I am writing what she thought, remember, not what she said; for she was not in the habit of thinking aloud, nor did I ever know anybody who was.
Aurora took up a shawl that she had flung upon the sofa, and threw it lightly over her head, veiling herself with a cloud of black lace, through which the restless, shivering diamonds shone out like stars in a midnight sky. She looked like Hecate, as she stood on the threshold of the French window lingering for a moment with a deep-laid purpose in her heart, and a resolute light in her eyes. The clock in the steeple of the village church struck the three-quarters after eight while she lingered for those few moments. As the last chime died away in the summer air, she looked up darkly at the evening sky, and walked with a rapid footstep out upon the lawn towards the southern end of the wood that bordered the Park.
XXIV
Captain Prodder Carries Bad News to His Niece’s House
While Aurora stood upon the threshold of the open window, a man was lingering upon the broad stone steps before the door of the entrance hall, remonstrating with one of John Mellish’s servants, who held supercilious parley with the intruder, and kept him at arm’s length with the contemptuous indifference of a well-bred servant.
This stranger was Captain Samuel Prodder, who had arrived at Doncaster late in the afternoon, had dined at the Reindeer, and had come over to Mellish Park in a gig driven by a hanger-on of that establishment. The gig and the hanger-on were both in waiting at the bottom of the steps; and if there had been anything wanting to turn the balance of the footman’s contempt for Captain Prodder’s blue coat, loose shirt-collar, and silver watch chain, the gig from the Reindeer would have done it.

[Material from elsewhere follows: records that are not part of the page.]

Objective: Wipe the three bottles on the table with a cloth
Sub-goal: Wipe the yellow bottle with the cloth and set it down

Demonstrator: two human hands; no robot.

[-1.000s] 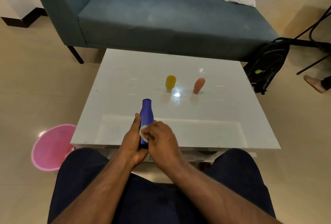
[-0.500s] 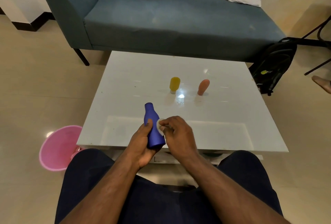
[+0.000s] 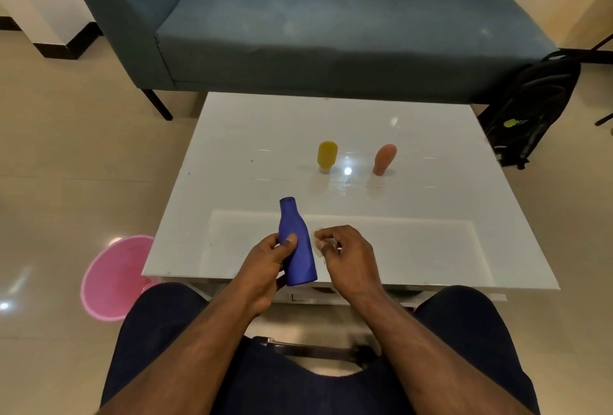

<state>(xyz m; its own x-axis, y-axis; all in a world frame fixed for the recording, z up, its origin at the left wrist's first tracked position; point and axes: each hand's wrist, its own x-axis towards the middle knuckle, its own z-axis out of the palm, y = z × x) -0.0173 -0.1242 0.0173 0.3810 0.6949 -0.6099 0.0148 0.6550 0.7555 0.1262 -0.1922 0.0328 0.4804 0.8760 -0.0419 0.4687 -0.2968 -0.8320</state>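
A blue-grey sofa (image 3: 331, 33) stands beyond the far edge of a glossy white table (image 3: 431, 215), with a black backpack (image 3: 534, 106) off its right edge and a pink bucket (image 3: 112, 278) on the floor near its front left corner. Toward the middle of the table a yellow bottle (image 3: 327, 156) and a peach bottle (image 3: 384, 159) stand cap-down, near each other but apart, neither touched. Over the front edge, the left hand (image 3: 265, 268) grips the blue bottle (image 3: 296, 248) round its lower body, thumb across the front, holding it clear of the tabletop with its neck tilted slightly left. The right hand (image 3: 348, 255) has its fingers curled, pinching a small pale cloth (image 3: 317, 243) just beside the bottle's right flank; whether the cloth touches the bottle cannot be told. The blue bottle looks like light, stiff plastic with a smooth, possibly slippery skin, so a firm hold round the wide body seems safest while the neck gets wiped. The two standing bottles rest on narrow caps and would likely tip at a nudge; each is best taken round its middle. Bare tabletop lies between the hands and those bottles, and along both side edges.
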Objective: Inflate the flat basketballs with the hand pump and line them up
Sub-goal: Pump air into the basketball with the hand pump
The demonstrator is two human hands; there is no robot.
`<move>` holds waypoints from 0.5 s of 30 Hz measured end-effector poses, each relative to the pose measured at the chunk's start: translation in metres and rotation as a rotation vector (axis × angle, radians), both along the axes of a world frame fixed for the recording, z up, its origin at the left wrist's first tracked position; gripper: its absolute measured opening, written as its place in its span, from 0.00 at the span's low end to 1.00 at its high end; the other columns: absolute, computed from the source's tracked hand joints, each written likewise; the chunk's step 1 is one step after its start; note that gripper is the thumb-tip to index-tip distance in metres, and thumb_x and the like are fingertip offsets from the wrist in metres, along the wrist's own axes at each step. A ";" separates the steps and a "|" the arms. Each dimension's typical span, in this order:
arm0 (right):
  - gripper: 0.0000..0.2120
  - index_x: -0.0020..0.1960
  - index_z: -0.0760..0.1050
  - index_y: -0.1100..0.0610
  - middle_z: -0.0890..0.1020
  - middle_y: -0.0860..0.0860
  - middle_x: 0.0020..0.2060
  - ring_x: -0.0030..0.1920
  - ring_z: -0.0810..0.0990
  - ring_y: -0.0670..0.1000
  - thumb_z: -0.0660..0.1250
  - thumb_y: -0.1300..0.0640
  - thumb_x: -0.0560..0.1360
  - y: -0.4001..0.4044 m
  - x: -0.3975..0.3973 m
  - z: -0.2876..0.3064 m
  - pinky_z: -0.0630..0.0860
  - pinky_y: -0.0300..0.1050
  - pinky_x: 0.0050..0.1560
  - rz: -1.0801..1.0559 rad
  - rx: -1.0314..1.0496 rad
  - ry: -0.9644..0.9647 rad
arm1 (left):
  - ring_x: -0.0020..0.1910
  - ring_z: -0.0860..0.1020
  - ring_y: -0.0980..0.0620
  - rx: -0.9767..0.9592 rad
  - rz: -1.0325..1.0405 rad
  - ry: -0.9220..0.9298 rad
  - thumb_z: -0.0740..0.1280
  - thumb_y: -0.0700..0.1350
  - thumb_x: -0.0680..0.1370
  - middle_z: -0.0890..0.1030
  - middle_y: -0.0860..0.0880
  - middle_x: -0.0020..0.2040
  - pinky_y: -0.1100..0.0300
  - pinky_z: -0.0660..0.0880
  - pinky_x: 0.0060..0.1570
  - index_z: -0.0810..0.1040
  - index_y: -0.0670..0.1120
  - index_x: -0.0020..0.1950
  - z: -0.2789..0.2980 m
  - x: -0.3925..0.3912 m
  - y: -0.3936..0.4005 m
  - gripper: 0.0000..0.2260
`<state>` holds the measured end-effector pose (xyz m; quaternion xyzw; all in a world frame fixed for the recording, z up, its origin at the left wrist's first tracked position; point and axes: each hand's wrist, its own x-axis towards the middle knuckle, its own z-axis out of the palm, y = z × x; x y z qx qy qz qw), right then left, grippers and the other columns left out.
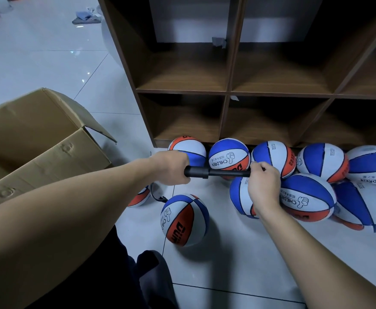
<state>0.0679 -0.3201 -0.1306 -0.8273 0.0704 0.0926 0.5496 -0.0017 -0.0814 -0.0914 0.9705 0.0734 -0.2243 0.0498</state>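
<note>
A black hand pump [207, 172] is held level above the floor. My left hand [169, 168] grips its thicker barrel end, and my right hand [264, 186] grips the handle end. A thin black hose [157, 197] drops from the barrel to a ball [141, 196] mostly hidden under my left forearm. Several blue, white and orange basketballs [229, 157] sit in a row against the shelf base. One ball [183, 220] lies alone in front. On the right, one ball [365, 207] looks creased and soft.
A brown wooden cubby shelf [228, 92] with open compartments stands behind the balls. An open cardboard box [37, 139] sits on the white tiled floor at my left. My dark trouser leg [124, 275] fills the lower middle. Cloths [86, 17] lie far back.
</note>
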 end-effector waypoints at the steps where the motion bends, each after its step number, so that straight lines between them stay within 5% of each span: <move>1: 0.17 0.33 0.61 0.55 0.63 0.46 0.24 0.33 0.61 0.54 0.62 0.57 0.79 0.004 -0.004 0.001 0.59 0.50 0.36 -0.028 -0.016 -0.009 | 0.32 0.73 0.48 -0.002 -0.004 -0.007 0.68 0.52 0.77 0.76 0.49 0.33 0.56 0.70 0.33 0.74 0.48 0.38 0.000 0.000 -0.002 0.12; 15: 0.17 0.34 0.65 0.56 0.71 0.52 0.29 0.33 0.67 0.54 0.60 0.58 0.81 0.034 -0.036 0.004 0.65 0.52 0.36 -0.032 0.030 -0.026 | 0.31 0.73 0.51 -0.017 -0.059 -0.033 0.68 0.51 0.79 0.76 0.51 0.33 0.58 0.70 0.32 0.73 0.51 0.38 0.003 -0.004 -0.018 0.11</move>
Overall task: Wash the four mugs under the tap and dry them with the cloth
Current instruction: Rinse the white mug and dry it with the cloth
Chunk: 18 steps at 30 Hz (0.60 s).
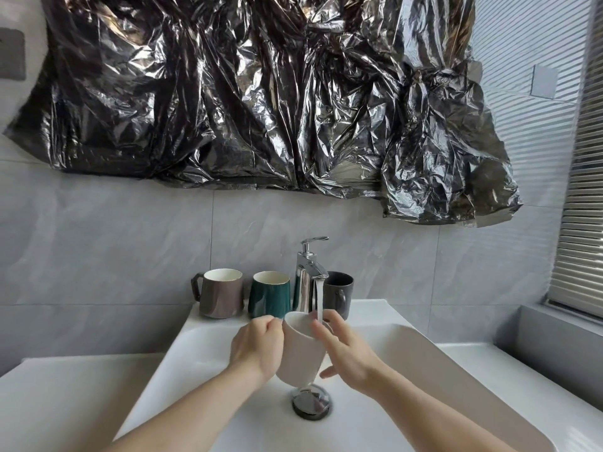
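Mugs: four ceramic. Your white tapered mug (pixel 301 350) sits under the chrome tap (pixel 308 278); brown (pixel 222 293) and green (pixel 270 294) stand left of the tap, dark grey (pixel 339 293) right.
Left hand (pixel 257 349): fingers curled, gripping the white mug.
Right hand (pixel 346 352): fingers straight, resting on its rim.
Room: glossy white basin (pixel 424 370) open around the tap's stream; round chrome drain (pixel 311 402) below.
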Available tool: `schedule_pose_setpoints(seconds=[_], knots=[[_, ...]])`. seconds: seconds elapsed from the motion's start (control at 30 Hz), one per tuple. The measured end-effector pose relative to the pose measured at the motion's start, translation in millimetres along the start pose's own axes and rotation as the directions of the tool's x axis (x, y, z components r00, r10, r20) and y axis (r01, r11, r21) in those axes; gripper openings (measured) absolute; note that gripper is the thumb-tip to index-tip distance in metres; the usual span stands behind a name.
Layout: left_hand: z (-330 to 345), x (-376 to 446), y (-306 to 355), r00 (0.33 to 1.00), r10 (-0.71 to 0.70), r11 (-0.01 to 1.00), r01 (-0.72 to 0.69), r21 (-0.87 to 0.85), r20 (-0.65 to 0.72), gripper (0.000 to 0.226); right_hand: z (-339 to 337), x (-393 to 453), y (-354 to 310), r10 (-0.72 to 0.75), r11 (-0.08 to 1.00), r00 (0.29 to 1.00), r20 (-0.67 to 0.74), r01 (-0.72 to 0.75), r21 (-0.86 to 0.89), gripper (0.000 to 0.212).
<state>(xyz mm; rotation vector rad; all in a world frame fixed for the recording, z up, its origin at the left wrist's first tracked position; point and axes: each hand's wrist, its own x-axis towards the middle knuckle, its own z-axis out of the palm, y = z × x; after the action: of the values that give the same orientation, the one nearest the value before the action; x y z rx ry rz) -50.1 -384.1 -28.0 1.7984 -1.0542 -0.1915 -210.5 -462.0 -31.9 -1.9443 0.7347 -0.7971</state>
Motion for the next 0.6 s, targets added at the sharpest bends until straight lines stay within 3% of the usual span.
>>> schedule_pose_setpoints(seconds=[0.1, 0.17, 0.23, 0.3, 0.4, 0.47, 0.6], knots=[[-1, 1, 1, 0.999, -0.016, 1.000, 0.017, 0.020, -0.049, 0.042, -1, 4, -4, -0.163, 0.983, 0.955, -0.247, 0.136, -0.122, 0.010], [-1, 3, 0, 0.997, -0.031, 0.999, 0.033, 0.033, -0.065, 0.042, -7, 10, -14, -0.277, 0.958, 0.848, -0.452, 0.208, -0.196, 0.013], [1, 4, -2, 0.997, -0.025, 0.998, 0.029, 0.062, -0.076, 0.042, -16, 20, -35, -0.324, 0.945, 0.756, -0.569, 0.229, -0.234, 0.020], [2, 6, -4, 0.996, -0.038, 0.996, 0.045, 0.082, -0.079, 0.042, -27, 34, -59, -0.378, 0.918, 0.752, -0.540, 0.227, -0.326, 0.031], [3, 10, -9, 0.995, -0.051, 0.994, 0.060, 0.096, -0.091, 0.041, -40, 59, -89, -0.432, 0.792, 0.845, -0.314, 0.190, -0.580, 0.050], [3, 11, -10, 0.995, -0.050, 0.995, 0.057, 0.082, -0.092, 0.040, -43, 72, -98, -0.371, 0.720, 0.910, -0.185, 0.155, -0.677, 0.056], [2, 10, -9, 0.997, -0.034, 0.999, 0.036, 0.024, -0.074, 0.041, -33, 74, -95, -0.316, 0.766, 0.923, -0.220, 0.111, -0.634, 0.053]])
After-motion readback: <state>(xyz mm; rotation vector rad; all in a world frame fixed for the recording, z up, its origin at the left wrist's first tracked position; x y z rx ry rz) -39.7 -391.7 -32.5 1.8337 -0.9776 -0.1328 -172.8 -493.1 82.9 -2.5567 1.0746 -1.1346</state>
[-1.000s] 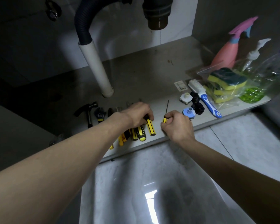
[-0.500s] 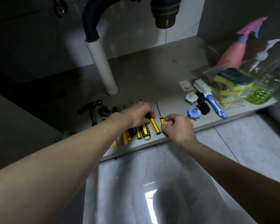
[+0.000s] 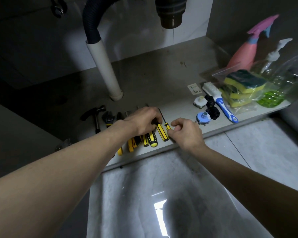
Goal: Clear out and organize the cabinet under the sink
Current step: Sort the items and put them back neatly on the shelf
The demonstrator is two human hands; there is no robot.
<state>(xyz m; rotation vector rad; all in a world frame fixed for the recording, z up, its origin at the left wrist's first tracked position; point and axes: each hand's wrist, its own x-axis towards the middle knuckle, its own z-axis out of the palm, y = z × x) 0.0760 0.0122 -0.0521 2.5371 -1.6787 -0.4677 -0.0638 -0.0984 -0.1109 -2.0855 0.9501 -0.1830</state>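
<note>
On the dim cabinet floor, both hands pinch screwdrivers — left hand hiding shafts, right hand the small handle.

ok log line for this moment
left hand: grips large screwdriver | right hand: pinches small screwdriver | step: aligning tool row

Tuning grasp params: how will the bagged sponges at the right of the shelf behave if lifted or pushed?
The sponge bag is probably light and squashy: stacked foam sponges. Its loose clear plastic looks slippery and floppy, so a push may crumple it or shift the stack.
</note>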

“Yes, Mrs. Mellish is at home,” the gentleman in plush replied, after surveying the sea-captain with a leisurely and critical air, which was rather provoking to poor Samuel; “but she’s engaged.”
“But perhaps she’ll put off her engagements for a bit when she hears who it is as wants to see her,” answered the captain, diving into his capacious pocket. “She’ll tell a different story, I dare say, when you take her that bit of pasteboard.”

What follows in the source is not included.